TO DO
Line by line, copy the listing below exactly.

DATASET EXCERPT
+ + + +

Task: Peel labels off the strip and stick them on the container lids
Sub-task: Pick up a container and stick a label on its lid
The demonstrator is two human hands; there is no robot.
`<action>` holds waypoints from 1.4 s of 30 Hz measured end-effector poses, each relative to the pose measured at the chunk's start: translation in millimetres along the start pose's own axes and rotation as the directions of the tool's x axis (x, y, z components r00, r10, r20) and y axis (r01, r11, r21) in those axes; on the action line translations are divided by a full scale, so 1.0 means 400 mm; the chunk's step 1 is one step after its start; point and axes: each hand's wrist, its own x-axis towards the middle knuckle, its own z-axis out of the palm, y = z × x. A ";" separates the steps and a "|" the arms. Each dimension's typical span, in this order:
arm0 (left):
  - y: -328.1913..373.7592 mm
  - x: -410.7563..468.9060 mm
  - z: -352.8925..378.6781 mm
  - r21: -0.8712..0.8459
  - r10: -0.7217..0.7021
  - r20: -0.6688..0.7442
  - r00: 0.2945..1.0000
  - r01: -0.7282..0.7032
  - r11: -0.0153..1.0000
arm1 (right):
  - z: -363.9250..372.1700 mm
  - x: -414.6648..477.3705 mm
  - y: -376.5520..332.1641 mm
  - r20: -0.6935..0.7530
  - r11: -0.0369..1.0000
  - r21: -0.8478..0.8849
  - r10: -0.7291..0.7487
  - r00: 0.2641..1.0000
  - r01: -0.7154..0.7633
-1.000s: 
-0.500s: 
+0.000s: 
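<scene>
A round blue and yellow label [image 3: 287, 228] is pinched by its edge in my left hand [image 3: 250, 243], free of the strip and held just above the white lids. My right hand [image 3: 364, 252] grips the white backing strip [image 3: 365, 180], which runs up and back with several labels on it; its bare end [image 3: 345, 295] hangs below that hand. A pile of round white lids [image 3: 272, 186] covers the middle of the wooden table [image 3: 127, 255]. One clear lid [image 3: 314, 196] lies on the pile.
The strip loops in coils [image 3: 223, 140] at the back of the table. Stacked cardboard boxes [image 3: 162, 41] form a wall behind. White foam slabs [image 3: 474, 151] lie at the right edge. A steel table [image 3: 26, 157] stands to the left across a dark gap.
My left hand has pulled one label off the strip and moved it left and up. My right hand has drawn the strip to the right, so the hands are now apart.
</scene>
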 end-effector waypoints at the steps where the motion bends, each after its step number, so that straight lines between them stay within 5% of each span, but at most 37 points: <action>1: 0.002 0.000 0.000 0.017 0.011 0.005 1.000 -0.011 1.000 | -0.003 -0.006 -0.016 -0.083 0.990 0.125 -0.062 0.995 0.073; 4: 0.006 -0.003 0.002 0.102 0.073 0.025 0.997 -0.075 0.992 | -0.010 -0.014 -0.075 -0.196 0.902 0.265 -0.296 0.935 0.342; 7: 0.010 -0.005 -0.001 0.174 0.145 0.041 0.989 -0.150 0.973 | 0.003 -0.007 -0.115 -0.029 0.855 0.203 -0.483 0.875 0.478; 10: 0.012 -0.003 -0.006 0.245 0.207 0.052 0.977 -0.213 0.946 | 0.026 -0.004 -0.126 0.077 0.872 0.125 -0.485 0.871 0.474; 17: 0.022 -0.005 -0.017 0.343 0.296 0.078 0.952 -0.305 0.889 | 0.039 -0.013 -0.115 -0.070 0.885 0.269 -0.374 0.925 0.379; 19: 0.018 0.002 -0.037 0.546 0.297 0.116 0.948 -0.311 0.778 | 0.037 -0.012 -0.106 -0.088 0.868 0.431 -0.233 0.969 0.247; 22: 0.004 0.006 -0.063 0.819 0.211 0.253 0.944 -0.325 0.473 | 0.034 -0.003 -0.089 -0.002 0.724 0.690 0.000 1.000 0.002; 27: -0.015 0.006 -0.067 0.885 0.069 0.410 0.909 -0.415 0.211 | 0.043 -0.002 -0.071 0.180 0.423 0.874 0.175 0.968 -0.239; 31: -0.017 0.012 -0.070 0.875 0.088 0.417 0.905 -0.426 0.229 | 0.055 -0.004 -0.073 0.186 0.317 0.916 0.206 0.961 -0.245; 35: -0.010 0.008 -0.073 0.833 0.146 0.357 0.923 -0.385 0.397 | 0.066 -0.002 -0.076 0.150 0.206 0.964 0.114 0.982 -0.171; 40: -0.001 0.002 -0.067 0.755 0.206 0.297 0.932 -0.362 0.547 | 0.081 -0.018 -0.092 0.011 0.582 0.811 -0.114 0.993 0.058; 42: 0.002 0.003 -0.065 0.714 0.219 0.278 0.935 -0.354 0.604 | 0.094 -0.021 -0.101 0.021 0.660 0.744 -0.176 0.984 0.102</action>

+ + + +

EXPECTED OUTPUT
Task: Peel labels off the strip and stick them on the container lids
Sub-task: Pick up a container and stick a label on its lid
The demonstrator is two human hands; there is no robot.
`<action>` holds waypoints from 1.4 s of 30 Hz measured end-effector poses, each relative to the pose measured at the chunk's start: translation in millimetres along the start pose's own axes and rotation as the directions of the tool's x axis (x, y, z components r00, r10, r20) and y axis (r01, r11, r21) in those axes; on the action line translations are divided by a full scale, so 1.0 means 400 mm; the chunk's step 1 is one step after its start; point and axes: each hand's wrist, its own x-axis towards the middle knuckle, its own z-axis out of the palm, y = z × x. A ";" separates the steps and a "|" the arms. Each dimension's typical span, in this order:
arm0 (left):
  - y: -328.1913..373.7592 mm
  - x: -410.7563..468.9060 mm
  - z: -352.8925..378.6781 mm
  - r21: -0.8712..0.8459
  - r10: -0.7217..0.7021
  - r20: -0.6688..0.7442
  - r00: 0.2945..1.0000
  - r01: -0.7282..0.7032
  - r11: -0.0153..1.0000
arm1 (right):
  - z: -363.9250..372.1700 mm
  - x: -414.6648..477.3705 mm
  - y: -376.5520..332.1641 mm
  - r20: -0.6935..0.7530
  - r11: -0.0369..1.0000
  - r21: -0.8478..0.8849
  - r10: -0.7291..0.7487
  - r00: 0.2641..1.0000
  - r01: -0.7154..0.7633
-1.000s: 
-0.500s: 
+0.000s: 
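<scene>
A round blue and yellow label [image 3: 287, 228] is pinched by its edge in my left hand [image 3: 250, 243], free of the strip and held just above the white lids. My right hand [image 3: 364, 252] grips the white backing strip [image 3: 365, 180], which runs up and back with several labels on it; its bare end [image 3: 345, 295] hangs below that hand. A pile of round white lids [image 3: 272, 186] covers the middle of the wooden table [image 3: 127, 255]. One clear lid [image 3: 314, 196] lies on the pile.
The strip loops in coils [image 3: 223, 140] at the back of the table. Stacked cardboard boxes [image 3: 162, 41] form a wall behind. White foam slabs [image 3: 474, 151] lie at the right edge. A steel table [image 3: 26, 157] stands to the left across a dark gap.
My left hand has pulled one label off the strip and moved it left and up. My right hand has drawn the strip to the right, so the hands are now apart.
</scene>
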 end-effector waypoints at the steps where the motion bends, each after its step number, so that straight lines between them stay within 5% of each span, but at most 37 points: <action>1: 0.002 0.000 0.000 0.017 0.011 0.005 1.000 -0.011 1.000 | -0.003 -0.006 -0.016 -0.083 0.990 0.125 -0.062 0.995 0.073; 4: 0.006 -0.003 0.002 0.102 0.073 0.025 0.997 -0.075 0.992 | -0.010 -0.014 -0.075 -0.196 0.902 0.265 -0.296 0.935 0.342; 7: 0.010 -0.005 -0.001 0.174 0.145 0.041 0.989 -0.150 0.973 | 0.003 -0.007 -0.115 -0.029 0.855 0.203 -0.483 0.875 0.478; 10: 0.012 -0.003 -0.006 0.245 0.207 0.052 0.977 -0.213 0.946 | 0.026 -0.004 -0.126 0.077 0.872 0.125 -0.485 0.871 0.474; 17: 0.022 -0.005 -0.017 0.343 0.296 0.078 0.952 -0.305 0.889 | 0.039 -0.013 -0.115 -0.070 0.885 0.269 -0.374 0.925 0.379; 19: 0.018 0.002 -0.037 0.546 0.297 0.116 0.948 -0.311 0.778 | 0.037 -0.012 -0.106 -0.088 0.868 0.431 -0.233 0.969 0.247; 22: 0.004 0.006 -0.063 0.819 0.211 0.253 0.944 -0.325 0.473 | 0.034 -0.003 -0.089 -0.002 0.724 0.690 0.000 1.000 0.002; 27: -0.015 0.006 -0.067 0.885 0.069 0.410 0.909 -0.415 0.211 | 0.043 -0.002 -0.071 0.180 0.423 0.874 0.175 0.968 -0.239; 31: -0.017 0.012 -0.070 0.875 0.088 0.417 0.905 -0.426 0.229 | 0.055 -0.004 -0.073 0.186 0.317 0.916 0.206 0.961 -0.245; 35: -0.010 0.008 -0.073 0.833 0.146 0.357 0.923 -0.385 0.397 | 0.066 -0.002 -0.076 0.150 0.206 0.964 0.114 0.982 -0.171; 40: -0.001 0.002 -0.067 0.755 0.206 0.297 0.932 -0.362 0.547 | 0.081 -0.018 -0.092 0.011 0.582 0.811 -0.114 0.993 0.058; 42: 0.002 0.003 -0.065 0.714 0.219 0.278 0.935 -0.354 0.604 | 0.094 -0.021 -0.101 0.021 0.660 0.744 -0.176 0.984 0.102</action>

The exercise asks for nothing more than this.